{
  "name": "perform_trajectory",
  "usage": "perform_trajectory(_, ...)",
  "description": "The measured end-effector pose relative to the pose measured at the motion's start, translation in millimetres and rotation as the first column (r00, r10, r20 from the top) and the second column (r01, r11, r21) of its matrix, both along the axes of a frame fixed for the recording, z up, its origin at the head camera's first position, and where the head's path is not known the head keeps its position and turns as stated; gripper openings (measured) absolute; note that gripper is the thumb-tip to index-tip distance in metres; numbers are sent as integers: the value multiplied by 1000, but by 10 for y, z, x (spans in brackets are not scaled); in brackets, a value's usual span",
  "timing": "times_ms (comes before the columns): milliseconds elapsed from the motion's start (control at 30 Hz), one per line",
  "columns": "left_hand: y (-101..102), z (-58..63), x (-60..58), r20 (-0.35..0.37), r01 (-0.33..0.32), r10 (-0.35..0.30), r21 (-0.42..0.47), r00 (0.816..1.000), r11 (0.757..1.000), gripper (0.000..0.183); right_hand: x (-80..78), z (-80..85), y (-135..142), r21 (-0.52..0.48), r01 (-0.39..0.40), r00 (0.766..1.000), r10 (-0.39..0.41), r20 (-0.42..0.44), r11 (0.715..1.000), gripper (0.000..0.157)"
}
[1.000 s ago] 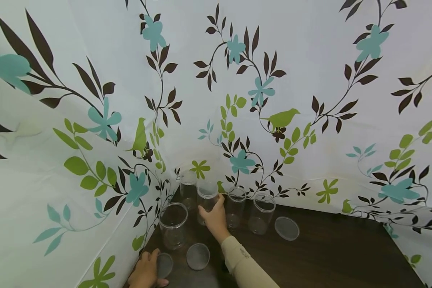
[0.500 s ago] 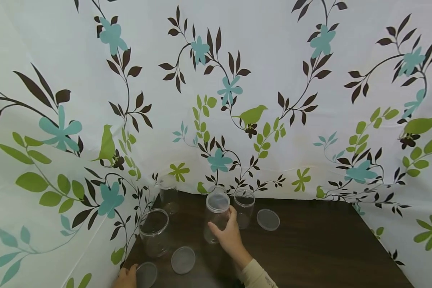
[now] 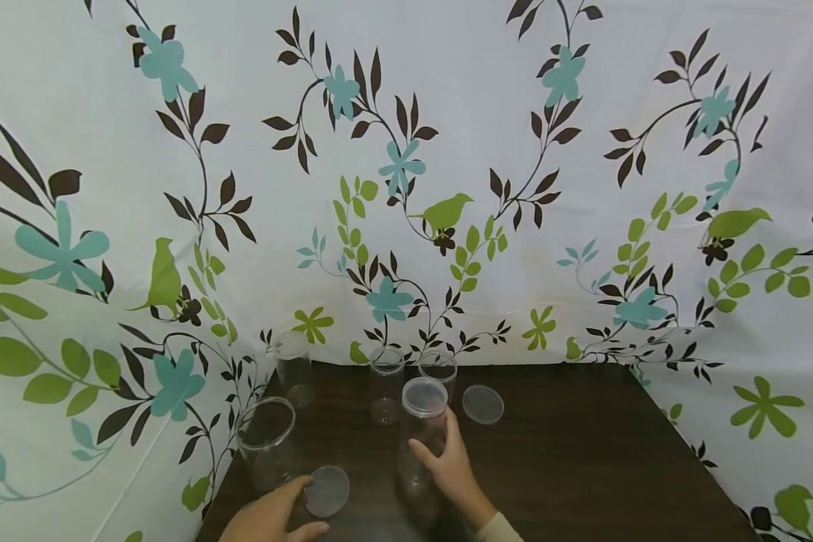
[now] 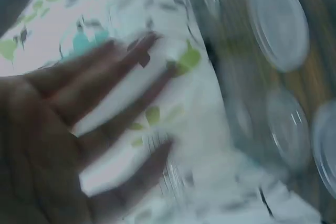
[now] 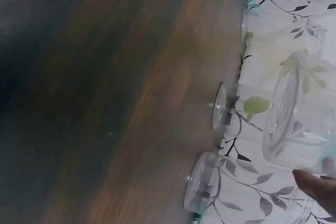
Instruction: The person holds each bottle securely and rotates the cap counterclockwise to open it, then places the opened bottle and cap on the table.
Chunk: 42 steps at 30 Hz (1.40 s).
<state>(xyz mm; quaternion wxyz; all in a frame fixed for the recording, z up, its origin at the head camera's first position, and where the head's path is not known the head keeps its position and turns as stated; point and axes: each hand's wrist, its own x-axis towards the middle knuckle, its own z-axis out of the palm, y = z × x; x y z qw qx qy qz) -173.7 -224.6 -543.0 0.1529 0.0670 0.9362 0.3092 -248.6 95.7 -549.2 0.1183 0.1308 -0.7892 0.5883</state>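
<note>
In the head view my right hand (image 3: 452,463) grips a clear plastic jar (image 3: 416,452) by its side, fingers behind and thumb in front. A cloudy lid (image 3: 424,396) appears to cover its top. The right wrist view shows the jar's base (image 5: 286,114) clear of the dark table, with fingertips (image 5: 315,184) at its side. My left hand (image 3: 271,513) hovers at the lower left with nothing in it; in the left wrist view its fingers (image 4: 100,85) are spread and blurred. Its index fingertip overlaps the edge of a loose round lid (image 3: 327,491); whether they touch, I cannot tell.
A wide open jar (image 3: 267,448) stands at the left edge of the dark table (image 3: 569,459). Behind are more clear jars: one in the back-left corner (image 3: 294,373), a narrow jar (image 3: 386,388) and another jar (image 3: 440,366). A lid (image 3: 483,405) lies right of them. Patterned sheets surround the table.
My right hand has brought the covered jar from the back row toward me and rightward. The left hand has moved from the leftmost lid toward the other lid. The head view has turned right.
</note>
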Motion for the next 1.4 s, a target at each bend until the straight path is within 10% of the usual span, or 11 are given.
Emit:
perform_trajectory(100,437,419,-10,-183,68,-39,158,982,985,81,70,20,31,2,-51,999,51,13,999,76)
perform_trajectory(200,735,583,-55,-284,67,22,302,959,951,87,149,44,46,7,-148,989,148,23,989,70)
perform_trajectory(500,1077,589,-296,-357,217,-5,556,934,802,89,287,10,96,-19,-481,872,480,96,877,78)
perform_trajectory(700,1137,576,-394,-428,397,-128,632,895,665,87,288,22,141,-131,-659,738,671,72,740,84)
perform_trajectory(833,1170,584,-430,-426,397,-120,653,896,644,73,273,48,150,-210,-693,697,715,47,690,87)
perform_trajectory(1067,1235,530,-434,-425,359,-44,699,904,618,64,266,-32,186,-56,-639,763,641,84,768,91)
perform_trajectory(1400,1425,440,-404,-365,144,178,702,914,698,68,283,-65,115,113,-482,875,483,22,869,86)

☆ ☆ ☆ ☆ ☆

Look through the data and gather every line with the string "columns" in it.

■ **Exercise solution**
  "timing": "times_ms (comes before the columns): milliseconds elapsed from the motion's start (control at 30 Hz), one per line",
  "columns": "left_hand: y (-101..102), z (-58..63), x (-60..58), r20 (-0.35..0.37), r01 (-0.33..0.32), r10 (-0.35..0.30), r21 (-0.42..0.47), r00 (0.816..1.000), r11 (0.757..1.000), gripper (0.000..0.183); right_hand: x (-80..78), z (-80..85), y (-135..142), r21 (-0.52..0.48), r01 (-0.39..0.40), r00 (0.766..1.000), r10 (-0.39..0.41), r20 (-0.42..0.44), r11 (0.715..1.000), gripper (0.000..0.157)"

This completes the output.